L’habitant au cœur du processus
Au-delà des performances techniques, Leslie Gonçalves a insisté sur un point fondamental : l’architecture se mesure à l’usage. La Magnanerie a ainsi été pensée dans une démarche participative, notamment via le dispositif de Vente d’Immeuble à Rénover (VIR), permettant aux futurs habitants de personnaliser les aménagements et le choix des matériaux.
Un suivi attentif a accompagné le projet : newsletters mensuelles, visites de chantier, présentation des artisans, transparence sur les engagements pris. Cette attention portée aux usages se reflète aujourd’hui dans les retours des habitants, qui soulignent la qualité des volumes, la luminosité et le confort thermique des logements.
Une vision engagée de la réhabilitation
En conclusion de son intervention, Leslie Gonçalves a rappelé avec force :
« La mairie, les futurs habitants et l’organisme de la GFA sèche nous ont fait confiance car nous étions architectes »
Parmi les enseignements clés du projet :
- Une expérience fondatrice pour créer une nouvelle chaine de valeurs avec un prix d’achat maitrisé et une reventilation de la marge sur la qualité
- Une opération fléchée vers les propriétaires occupants
- Les majors du financement de logements en France ne financent pas la rénovation via la VIR (Vente d’Immeuble à Rénover)

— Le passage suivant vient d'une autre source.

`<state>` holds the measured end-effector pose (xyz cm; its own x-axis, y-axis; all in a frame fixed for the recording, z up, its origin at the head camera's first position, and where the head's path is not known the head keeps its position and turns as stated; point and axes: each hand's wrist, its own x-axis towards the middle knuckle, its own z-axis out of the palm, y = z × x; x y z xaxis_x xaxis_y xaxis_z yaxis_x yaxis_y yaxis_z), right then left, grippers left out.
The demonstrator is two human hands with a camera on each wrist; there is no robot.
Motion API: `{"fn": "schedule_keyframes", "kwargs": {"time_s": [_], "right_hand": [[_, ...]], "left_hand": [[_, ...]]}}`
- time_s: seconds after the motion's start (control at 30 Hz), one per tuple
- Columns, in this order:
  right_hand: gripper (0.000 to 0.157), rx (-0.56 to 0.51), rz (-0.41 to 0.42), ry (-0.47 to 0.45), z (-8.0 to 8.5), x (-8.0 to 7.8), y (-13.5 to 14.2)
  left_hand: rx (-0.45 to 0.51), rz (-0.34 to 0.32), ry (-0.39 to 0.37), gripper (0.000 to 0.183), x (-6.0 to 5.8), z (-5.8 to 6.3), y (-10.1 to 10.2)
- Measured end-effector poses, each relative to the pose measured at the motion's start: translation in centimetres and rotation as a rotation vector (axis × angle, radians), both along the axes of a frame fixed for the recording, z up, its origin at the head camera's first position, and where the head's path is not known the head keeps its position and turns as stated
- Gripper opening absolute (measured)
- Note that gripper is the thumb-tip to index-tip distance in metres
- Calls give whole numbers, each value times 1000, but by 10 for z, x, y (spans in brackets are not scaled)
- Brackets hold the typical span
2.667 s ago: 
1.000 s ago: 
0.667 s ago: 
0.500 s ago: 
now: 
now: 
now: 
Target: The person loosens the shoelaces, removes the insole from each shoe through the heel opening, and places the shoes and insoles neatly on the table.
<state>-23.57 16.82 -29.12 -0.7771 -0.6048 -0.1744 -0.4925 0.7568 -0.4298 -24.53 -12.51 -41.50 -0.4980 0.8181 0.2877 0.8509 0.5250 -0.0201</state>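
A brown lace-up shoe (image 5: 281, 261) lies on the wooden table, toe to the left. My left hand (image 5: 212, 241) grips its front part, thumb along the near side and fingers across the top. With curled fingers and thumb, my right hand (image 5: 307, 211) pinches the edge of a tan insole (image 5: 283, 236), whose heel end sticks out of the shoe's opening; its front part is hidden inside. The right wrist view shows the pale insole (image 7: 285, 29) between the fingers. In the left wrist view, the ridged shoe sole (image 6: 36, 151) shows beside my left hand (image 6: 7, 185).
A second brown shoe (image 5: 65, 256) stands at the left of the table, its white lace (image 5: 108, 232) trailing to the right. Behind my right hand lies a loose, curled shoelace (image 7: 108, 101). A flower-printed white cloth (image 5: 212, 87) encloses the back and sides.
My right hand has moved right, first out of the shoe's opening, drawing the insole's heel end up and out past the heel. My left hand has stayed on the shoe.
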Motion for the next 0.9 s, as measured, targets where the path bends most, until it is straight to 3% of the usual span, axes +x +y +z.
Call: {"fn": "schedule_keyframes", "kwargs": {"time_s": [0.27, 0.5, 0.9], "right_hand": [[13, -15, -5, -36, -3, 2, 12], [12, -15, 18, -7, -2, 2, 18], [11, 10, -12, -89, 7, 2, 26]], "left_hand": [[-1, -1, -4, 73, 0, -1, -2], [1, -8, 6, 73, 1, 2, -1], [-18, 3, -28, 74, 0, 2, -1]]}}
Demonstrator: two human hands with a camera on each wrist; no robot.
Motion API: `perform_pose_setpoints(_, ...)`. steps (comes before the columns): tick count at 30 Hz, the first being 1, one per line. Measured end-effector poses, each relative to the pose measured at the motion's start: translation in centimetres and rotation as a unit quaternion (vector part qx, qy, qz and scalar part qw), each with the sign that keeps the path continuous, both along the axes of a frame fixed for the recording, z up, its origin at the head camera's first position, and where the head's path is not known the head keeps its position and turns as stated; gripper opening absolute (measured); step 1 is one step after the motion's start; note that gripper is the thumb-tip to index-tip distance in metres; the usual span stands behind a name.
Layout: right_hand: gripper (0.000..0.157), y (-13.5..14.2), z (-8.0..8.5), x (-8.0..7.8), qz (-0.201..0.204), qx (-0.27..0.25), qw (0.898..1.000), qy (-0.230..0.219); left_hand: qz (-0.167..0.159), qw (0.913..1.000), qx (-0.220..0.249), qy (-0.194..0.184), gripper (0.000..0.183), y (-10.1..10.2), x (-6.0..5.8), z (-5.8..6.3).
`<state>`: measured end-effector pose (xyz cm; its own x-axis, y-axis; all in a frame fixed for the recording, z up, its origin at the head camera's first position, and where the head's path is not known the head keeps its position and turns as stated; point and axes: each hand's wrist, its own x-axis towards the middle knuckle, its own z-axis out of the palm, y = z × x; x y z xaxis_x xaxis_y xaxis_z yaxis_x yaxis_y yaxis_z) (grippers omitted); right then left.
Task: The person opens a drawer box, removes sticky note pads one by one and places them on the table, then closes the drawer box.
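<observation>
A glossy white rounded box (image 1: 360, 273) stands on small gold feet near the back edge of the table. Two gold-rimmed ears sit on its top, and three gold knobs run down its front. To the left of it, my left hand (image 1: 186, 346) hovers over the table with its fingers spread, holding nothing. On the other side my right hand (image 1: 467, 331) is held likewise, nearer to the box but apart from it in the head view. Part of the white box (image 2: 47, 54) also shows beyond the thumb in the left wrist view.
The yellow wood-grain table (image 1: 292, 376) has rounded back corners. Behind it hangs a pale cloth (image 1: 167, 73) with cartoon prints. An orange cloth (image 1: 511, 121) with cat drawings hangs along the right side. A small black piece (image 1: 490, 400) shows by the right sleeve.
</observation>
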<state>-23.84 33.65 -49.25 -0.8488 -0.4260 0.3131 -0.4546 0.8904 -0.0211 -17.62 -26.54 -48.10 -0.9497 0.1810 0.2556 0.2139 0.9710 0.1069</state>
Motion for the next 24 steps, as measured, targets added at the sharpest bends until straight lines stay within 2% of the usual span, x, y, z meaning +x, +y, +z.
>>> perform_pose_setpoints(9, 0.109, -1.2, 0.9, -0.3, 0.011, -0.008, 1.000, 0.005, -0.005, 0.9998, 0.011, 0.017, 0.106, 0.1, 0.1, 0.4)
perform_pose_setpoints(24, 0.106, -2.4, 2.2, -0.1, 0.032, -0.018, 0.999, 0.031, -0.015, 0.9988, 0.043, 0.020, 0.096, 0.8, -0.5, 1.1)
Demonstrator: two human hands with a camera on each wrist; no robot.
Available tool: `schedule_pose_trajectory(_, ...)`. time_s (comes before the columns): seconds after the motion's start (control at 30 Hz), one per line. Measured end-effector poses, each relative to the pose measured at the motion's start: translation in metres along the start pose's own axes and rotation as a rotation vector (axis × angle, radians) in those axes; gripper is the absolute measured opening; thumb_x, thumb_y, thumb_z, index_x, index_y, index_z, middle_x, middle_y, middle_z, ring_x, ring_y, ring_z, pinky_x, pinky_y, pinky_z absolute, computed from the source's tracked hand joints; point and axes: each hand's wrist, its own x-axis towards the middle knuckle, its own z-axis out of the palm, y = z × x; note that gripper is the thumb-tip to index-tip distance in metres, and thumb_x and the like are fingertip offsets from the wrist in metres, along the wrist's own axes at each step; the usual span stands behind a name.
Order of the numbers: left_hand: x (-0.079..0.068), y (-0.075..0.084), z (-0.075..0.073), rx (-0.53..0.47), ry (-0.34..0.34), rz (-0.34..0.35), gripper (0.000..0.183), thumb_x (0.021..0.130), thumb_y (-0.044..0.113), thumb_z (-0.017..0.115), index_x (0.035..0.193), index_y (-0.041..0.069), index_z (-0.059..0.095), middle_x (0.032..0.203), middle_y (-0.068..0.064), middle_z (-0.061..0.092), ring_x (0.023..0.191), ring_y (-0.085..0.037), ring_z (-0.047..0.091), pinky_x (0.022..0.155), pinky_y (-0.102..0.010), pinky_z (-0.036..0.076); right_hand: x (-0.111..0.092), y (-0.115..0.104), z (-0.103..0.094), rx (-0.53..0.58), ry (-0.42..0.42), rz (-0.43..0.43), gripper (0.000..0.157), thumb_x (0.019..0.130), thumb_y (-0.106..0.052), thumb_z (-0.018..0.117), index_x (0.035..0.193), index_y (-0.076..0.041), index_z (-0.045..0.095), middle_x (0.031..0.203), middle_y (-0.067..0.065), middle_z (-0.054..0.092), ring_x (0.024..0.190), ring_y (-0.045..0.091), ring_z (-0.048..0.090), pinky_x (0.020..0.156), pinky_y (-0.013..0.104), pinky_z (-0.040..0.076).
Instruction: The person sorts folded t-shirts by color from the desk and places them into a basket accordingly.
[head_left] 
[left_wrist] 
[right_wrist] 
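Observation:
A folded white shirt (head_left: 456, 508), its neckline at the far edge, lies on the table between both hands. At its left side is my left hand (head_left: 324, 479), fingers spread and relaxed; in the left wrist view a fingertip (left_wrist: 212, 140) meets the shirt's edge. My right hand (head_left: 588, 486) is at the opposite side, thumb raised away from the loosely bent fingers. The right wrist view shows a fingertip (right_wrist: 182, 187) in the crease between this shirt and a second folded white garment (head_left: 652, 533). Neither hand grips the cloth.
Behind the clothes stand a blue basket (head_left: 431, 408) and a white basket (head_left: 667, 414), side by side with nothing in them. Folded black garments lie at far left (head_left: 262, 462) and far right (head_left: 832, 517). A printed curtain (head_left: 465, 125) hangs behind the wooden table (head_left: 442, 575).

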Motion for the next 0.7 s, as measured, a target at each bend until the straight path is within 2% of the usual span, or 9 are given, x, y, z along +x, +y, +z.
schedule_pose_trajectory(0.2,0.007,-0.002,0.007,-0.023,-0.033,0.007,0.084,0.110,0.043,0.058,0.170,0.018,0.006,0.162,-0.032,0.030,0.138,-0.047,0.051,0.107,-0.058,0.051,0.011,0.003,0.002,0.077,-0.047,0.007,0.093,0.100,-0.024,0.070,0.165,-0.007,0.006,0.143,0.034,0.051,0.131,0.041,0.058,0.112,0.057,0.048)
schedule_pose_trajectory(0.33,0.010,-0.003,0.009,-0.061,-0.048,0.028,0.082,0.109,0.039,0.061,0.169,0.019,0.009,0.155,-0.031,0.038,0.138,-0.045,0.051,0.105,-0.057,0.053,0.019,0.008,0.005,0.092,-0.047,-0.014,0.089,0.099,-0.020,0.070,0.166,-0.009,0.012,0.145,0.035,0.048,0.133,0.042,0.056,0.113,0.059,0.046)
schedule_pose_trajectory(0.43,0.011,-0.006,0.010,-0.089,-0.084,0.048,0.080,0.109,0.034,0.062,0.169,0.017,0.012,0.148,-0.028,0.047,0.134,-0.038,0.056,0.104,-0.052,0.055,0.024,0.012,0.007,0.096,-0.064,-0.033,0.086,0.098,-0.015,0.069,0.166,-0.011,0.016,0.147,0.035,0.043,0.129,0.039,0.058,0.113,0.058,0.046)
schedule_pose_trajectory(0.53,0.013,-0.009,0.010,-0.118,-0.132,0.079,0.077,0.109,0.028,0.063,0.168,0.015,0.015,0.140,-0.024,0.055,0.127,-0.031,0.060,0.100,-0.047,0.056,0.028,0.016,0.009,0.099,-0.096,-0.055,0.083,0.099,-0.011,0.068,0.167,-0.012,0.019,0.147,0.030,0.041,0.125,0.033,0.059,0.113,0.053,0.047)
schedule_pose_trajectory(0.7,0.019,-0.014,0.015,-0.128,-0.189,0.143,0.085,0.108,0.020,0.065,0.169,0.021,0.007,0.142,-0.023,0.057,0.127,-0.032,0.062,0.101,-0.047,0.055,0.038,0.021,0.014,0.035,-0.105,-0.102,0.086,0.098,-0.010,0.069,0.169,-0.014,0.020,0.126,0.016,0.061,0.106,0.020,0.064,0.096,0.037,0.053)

- Le parcours du désert pour trouver une GFA sèche sans banque
- Même les notaires nous ont lâchés à quinze jours de la signature avec la mairie
- Nous avons inventé des modèles de flux financiers qui n’existaient pas
- C’était dur mais on l’a fait… car notre but était la reproductibilité de la transformation de bâtiments anciens en logements performants

Une dynamique collective pour réparer la ville
La réussite du colloque Réhabiliter durable 2025 et la richesse des échanges reposent sur l’engagement de nombreux partenaires : Cerema, CREBA.rehabilitation, Envirobat Occitanie, ARHLM PACA & Corse, Action Logement, Euroméditerranée, Ville de Marseille, ADEME, Région Sud, ainsi que l’ensemble des acteurs mobilisés pour penser, transformer et réparer la ville existante.